Your objective: Every line between the top of the data below and the line with "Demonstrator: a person", both ends included, must be retyped exactly.

Information shown:
↓

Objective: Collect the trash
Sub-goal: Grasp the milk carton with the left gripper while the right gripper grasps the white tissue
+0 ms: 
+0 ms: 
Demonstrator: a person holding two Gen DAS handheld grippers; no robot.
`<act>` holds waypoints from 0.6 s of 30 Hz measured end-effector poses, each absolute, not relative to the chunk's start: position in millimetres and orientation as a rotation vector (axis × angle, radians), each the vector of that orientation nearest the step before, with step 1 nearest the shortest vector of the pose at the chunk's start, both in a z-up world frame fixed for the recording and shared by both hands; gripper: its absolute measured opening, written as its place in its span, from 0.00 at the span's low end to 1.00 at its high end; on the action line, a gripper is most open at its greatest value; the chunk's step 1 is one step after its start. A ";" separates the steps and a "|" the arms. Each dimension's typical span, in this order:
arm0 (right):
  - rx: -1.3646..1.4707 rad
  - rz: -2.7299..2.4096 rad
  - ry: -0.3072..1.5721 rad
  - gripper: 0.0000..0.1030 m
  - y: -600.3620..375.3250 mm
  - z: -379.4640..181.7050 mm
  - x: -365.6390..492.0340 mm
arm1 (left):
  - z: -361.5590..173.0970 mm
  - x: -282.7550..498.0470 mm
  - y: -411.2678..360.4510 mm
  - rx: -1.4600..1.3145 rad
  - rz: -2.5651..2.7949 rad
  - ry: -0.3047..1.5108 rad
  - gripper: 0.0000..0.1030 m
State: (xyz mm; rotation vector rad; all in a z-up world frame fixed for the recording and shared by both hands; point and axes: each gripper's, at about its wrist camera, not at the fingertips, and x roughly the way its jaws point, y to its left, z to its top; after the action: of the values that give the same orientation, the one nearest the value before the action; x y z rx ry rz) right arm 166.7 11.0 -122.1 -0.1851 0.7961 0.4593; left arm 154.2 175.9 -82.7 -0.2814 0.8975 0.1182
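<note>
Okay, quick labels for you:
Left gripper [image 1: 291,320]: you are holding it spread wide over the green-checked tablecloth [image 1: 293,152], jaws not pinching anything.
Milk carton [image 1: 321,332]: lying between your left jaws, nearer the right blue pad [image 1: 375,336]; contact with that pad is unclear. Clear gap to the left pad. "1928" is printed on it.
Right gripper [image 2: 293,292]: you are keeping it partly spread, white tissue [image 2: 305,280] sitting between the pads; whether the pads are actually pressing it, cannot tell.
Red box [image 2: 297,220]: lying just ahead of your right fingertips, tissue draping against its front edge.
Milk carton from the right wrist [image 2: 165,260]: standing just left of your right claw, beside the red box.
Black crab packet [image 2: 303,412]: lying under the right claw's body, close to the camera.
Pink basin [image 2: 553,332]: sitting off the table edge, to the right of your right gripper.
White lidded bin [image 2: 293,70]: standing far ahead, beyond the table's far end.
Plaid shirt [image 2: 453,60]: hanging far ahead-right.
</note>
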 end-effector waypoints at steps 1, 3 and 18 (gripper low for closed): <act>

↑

Response area:
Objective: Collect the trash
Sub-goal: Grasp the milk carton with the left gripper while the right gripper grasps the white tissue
+0 ms: 
+0 ms: 
Demonstrator: a person holding two Gen DAS handheld grippers; no robot.

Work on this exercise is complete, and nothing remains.